Through the Rome IV diagnostic criteria, we systematically classified and defined the subtypes of IBS. By integrating professional medical evaluations (including assessments by physicians and physician assistants) with comprehensive analysis of patients’ predominant symptoms, bowel movement characteristics, and associated clinical manifestations, we ultimately enrolled study samples representing three distinct IBS subtypes: constipation-predominant (IBS-C), diarrhea-predominant (IBS-D), and unclassified (IBS-U). Specifically, IBS-C was defined by the statement, “I tend to be constipated (have difficulty passing stool).” IBS-D was defined by “I tend to have diarrhea (watery stool).” Due to insufficiently precise and clear data to meet the criteria for IBS-M (mixed bowel habits)—where more than 25% of bowel movements are classified as Bristol Stool Scale (BSS) types 1 or 2 and more than 25% as BSS types 6 or 7—this subtype was excluded from our analysis. IBS-U was defined as a distinct category in this study, comprising subjects who reported normal stool consistency (“I tend to have normal stool shape”). Finally, three sub-cohorts were constructed: IBS-C, IBS-D, and IBS-U, each matched with corresponding non-IBS controls.

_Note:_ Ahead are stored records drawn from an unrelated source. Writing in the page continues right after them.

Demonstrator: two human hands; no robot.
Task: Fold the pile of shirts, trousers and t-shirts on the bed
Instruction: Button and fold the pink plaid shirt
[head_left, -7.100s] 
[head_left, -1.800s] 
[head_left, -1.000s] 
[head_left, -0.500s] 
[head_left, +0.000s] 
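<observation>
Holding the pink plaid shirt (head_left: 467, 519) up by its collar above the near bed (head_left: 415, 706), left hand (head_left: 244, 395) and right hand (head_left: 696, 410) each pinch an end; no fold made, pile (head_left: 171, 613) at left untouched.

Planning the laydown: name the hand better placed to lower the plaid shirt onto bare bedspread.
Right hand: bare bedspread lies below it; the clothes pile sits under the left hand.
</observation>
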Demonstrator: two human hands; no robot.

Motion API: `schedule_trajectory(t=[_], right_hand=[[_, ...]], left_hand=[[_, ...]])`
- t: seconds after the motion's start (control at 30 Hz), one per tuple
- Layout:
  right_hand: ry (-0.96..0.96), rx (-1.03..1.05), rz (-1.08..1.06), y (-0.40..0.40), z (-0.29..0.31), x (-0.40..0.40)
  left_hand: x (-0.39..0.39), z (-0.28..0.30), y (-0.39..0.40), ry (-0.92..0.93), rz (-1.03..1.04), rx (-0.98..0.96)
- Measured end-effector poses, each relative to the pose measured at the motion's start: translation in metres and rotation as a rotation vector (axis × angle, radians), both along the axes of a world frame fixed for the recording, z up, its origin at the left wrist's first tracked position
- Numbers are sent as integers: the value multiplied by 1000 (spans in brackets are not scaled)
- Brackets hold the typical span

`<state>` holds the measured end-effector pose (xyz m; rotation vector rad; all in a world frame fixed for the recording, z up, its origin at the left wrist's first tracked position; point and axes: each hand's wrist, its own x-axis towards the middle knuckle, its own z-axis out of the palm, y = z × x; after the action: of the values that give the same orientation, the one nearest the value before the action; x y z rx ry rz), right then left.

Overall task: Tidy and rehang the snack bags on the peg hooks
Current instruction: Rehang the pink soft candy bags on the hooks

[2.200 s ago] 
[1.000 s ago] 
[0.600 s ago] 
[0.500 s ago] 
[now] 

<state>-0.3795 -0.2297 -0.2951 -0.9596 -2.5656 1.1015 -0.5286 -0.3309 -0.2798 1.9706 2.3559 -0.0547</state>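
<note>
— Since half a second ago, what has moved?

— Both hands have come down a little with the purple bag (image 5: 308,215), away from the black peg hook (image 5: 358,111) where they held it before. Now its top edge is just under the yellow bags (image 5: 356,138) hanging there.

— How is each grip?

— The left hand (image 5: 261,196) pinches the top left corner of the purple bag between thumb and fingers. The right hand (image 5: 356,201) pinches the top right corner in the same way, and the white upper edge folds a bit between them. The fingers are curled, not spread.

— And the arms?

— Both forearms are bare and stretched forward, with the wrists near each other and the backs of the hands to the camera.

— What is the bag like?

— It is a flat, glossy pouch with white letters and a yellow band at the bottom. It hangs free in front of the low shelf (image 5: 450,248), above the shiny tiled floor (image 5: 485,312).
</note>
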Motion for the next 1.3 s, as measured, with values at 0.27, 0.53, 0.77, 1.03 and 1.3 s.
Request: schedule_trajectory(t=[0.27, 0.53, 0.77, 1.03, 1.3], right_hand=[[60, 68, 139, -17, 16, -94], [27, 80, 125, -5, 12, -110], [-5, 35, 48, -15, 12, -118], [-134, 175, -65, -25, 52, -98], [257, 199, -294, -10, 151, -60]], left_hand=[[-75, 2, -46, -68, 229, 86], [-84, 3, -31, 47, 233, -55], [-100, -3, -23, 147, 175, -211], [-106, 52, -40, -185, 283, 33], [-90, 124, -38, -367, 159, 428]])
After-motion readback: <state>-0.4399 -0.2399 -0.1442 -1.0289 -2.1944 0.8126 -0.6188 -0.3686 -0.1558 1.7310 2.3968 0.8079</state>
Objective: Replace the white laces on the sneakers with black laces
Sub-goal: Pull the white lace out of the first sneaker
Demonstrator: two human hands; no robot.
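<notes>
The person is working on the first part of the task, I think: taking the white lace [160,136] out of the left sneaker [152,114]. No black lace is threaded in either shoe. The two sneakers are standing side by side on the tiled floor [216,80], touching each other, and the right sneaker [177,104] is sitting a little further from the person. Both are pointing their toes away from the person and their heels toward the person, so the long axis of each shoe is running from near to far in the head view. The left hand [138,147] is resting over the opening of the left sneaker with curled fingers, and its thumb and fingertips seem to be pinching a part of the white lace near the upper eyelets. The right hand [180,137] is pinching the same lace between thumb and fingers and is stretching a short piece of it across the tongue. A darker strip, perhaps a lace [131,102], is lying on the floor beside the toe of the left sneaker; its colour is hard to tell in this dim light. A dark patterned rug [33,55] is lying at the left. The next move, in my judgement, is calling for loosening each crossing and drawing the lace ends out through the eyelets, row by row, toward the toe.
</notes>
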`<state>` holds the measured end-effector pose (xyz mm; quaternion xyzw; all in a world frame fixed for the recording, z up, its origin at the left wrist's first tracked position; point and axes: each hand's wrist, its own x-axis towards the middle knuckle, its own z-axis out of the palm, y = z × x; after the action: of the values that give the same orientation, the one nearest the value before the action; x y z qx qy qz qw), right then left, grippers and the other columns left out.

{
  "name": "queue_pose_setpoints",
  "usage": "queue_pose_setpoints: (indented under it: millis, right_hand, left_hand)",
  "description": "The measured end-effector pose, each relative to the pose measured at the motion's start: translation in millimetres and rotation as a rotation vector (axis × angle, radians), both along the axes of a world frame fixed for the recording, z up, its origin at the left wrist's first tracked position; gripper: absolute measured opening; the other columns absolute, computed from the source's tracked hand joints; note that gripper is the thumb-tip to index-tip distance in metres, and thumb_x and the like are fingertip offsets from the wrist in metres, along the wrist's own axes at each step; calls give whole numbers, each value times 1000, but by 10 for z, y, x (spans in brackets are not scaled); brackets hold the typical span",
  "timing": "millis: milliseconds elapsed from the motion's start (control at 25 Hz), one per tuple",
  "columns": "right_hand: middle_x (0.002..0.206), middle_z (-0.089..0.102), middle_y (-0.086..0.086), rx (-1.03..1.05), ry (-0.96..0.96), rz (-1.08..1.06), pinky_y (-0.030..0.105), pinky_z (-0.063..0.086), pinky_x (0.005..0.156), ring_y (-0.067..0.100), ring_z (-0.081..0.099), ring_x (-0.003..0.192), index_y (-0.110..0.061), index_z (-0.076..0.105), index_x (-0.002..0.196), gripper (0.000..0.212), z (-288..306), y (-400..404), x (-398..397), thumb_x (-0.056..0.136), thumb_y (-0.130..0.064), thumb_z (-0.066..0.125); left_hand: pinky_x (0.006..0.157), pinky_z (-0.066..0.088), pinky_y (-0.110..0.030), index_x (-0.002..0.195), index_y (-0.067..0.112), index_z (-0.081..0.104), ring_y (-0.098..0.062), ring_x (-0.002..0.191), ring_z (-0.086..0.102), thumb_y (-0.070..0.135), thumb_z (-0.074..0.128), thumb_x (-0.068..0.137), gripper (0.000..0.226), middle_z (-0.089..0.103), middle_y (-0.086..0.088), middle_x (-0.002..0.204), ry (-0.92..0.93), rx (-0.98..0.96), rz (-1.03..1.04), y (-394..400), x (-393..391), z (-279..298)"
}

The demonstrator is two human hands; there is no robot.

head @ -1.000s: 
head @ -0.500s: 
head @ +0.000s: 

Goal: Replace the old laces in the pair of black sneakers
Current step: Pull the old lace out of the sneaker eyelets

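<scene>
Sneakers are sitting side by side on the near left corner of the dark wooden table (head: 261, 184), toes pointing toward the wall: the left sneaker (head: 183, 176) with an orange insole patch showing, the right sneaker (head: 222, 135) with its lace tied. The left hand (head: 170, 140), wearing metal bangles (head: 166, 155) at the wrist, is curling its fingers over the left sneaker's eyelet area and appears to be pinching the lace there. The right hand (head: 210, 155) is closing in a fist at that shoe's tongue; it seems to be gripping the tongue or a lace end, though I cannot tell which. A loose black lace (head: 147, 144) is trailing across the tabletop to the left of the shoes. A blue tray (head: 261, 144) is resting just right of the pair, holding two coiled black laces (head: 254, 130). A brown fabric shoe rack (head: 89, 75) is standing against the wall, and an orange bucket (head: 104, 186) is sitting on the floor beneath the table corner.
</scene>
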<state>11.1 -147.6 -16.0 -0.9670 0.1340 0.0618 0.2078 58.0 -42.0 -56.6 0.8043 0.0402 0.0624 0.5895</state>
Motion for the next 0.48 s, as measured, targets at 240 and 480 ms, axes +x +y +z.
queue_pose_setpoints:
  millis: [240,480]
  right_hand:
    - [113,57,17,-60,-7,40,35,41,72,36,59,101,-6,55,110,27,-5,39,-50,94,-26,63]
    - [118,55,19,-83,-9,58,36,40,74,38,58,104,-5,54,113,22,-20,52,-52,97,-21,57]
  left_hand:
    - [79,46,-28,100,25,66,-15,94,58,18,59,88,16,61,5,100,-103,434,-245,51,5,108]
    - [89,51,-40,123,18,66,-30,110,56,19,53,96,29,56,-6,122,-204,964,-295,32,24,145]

2.3 Processing of 16S rRNA sequence data

We downloaded the raw fastq files of AGP database from the National Center for Biotechnology Information (NCBI)2 and performed data processing using the QIIME2 (14) on the Linux platform. A considerable number of low-abundance features may increase computational demands and potentially affect FDR-corrected p-values when comparing variations in high-abundance outcomes, leading to potential false negatives. To prevent such errors, we excluded sequences from the feature table that were present in fewer than 30 samples and had an absolute abundance of less than 10 reads. This resulted in the generation of an Amplicon Sequence Variant (ASV) table for the 16S rRNA sequences. Then use the trained classifier “classifier_g9_13_8_99_V4” for species annotation. Classification was performed on the V4 region of the bacterial 16S rRNA gene, enabling identification of the taxa at the levels of phylum, class, order, family, and genera in the feature table. Further, we employed PICRUSt2 (version alpha.2) (15) to predict functional pathways using the MetaCyc database.3

2.4 Calculation and analysis of microbiota co-abundance

To investigate the co-abundance of gut microbiota and their correlation with metabolic pathways in different subtypes of IBS, we employed the following computational and analytical methods: we utilized 16S rRNA sequencing data from the AGP database, conducted quality control and denoising on the raw sequencing data to obtain high-quality sequences, and established ASVs based on these sequences. We aggregated similar sequences into genera using clustering algorithms. We selected genera present in at least 20% of the samples with an average relative abundance ≥0.05%, resulting in 37 genera in the IBS-C group, 44 genera in the IBS-D group, and 40 genera in the IBS-U group. We calculated the co-abundance of the microbial community using the relative abundances of these genera across all samples. Using R version 3.4.2, we computed Spearman correlation coefficients for the gut bacteria in the IBS subgroups and the non-IBS (control) group, applying the Benjamini–Hochberg multiple comparison correction method to adjust the p-values. We selected co-abundant relationships with the absolute value of correlation coefficients >0.4 for further analysis. We employed the Ward clustering algorithm in R to cluster the bacteria within each co-abundance group (CAG) into eight CAGs, each containing 2–10 genera. Finally, we utilized Cytoscape for visualizing the co-abundance networks.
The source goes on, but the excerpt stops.